◆ **ACTIVITY**:
What you return must be an exact copy of the lines in the listing below between the line holding "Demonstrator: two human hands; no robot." and the line holding "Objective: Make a", inclusive, and nothing more.
◆ ◆ ◆ ◆ ◆
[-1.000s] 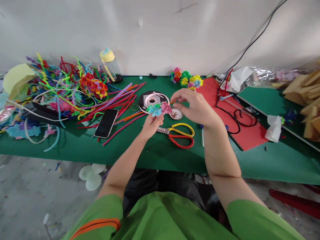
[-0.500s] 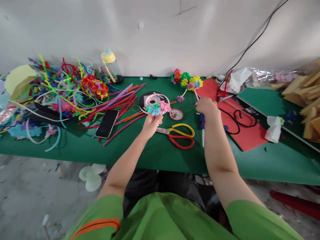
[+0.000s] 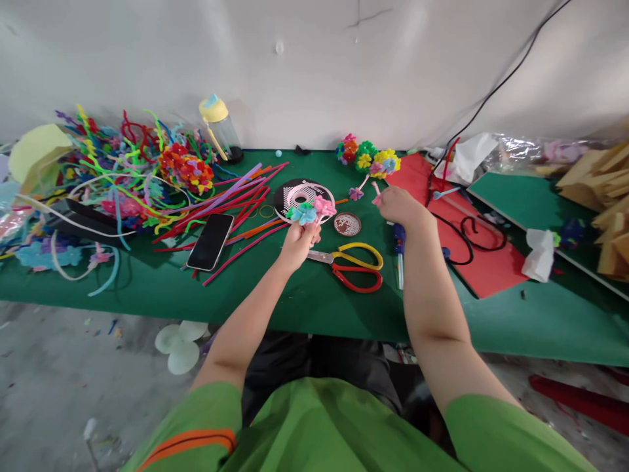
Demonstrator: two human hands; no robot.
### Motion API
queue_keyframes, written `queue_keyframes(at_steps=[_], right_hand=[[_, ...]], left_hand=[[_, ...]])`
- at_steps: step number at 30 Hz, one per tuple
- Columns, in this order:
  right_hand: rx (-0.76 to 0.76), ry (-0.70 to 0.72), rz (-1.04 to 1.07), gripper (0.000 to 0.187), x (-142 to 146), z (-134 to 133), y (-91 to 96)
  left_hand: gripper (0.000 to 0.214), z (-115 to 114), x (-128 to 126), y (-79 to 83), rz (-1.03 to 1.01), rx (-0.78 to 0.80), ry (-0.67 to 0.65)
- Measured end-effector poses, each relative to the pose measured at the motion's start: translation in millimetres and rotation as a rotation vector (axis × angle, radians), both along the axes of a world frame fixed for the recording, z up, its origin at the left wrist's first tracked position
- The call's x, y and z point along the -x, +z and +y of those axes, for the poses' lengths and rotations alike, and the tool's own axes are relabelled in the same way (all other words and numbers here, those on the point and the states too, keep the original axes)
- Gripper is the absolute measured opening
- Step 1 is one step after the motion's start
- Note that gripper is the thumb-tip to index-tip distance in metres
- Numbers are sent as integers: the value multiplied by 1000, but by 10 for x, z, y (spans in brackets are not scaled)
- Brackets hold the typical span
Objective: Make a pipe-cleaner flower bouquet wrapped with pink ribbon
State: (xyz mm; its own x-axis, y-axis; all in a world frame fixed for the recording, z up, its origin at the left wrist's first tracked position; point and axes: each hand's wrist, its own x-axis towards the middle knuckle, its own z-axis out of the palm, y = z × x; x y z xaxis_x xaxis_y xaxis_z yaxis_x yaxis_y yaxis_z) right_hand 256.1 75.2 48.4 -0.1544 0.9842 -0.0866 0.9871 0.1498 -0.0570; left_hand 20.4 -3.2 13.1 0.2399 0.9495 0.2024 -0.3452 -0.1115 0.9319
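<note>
My left hand (image 3: 297, 246) is closed round the stems of a small bunch of pipe-cleaner flowers (image 3: 310, 211), blue, green and pink, held up over the green table (image 3: 304, 301). My right hand (image 3: 400, 206) is off to the right, near the red mat (image 3: 472, 262), with its fingers pinched on a small pink pipe-cleaner flower (image 3: 376, 197). Another loose pink flower (image 3: 355, 193) lies just left of it. Red and yellow scissors (image 3: 356, 265) lie on the table between my hands.
A black disc (image 3: 295, 192) and a small round lid (image 3: 346, 224) lie behind the bunch. A phone (image 3: 209, 241), loose pipe cleaners (image 3: 230, 203), a tangled heap (image 3: 113, 177) and a bottle (image 3: 219, 128) are at the left. Finished flower balls (image 3: 367, 157) sit by the wall. Black cable (image 3: 472, 236) crosses the mat.
My right hand left the bunch, went right to the mat's edge, and now lifts slightly with a small pink flower. My left hand has kept the bunch nearly still.
</note>
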Motion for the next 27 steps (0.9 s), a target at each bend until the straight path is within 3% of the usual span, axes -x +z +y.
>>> queue_keyframes(at_steps=[2,5,8,12,19,27], right_hand=[[-39,23,40,26,78,-79,170],[-131,17,349,12,237,-290,476],[-116,17,674,3,369,-537,739],[-1,117,824,6,413,-777,945],[288,315,998,15,424,-934,1112],[372,493,1044,22,596,-838,951]], left_hand=[[42,-2,-10,5,1,2,-3],[39,-4,-18,9,8,15,15],[38,-3,-17,10,16,23,51],[38,2,-9,4,48,6,109],[37,-9,11,0,173,-76,151],[38,-38,3,11,158,-29,34]])
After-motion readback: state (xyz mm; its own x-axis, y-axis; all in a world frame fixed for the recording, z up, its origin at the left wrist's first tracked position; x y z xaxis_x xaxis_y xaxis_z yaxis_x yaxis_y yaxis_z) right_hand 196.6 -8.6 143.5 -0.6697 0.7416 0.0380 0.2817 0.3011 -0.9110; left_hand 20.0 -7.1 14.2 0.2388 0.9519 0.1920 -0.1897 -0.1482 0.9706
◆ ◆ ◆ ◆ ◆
◆ **ANSWER SECTION**:
Demonstrator: two human hands; no robot.
### Motion API
queue_keyframes, written `queue_keyframes(at_steps=[_], right_hand=[[_, ...]], left_hand=[[_, ...]])`
- at_steps: step number at 30 Hz, one per tuple
- Columns, in this order:
  right_hand: rx (-0.76 to 0.76), ry (-0.70 to 0.72), rz (-1.04 to 1.07), gripper (0.000 to 0.187), x (-142 to 146), z (-134 to 133), y (-91 to 96)
  left_hand: gripper (0.000 to 0.214), z (-115 to 114), x (-128 to 126), y (-79 to 83), rz (-1.03 to 1.01), rx (-0.78 to 0.80), ry (-0.67 to 0.65)
- Measured end-effector poses, each relative to the pose measured at the motion's start: translation in millimetres and rotation as a rotation vector (axis × angle, radians), both along the axes of a world frame fixed for the recording, z up, its origin at the left wrist's first tracked position
- The call's x, y and z point along the -x, +z and +y of those axes, for the poses' lengths and rotations alike, and the tool's own axes are relabelled in the same way (all other words and numbers here, those on the point and the states too, keep the original axes)
- Gripper is the absolute measured opening
- Step 1 is one step after the motion's start
- Note that gripper is the thumb-tip to index-tip distance in metres
- Numbers are sent as integers: the value multiplied by 1000, but by 10 for x, z, y (spans in brackets are not scaled)
- Brackets hold the typical span
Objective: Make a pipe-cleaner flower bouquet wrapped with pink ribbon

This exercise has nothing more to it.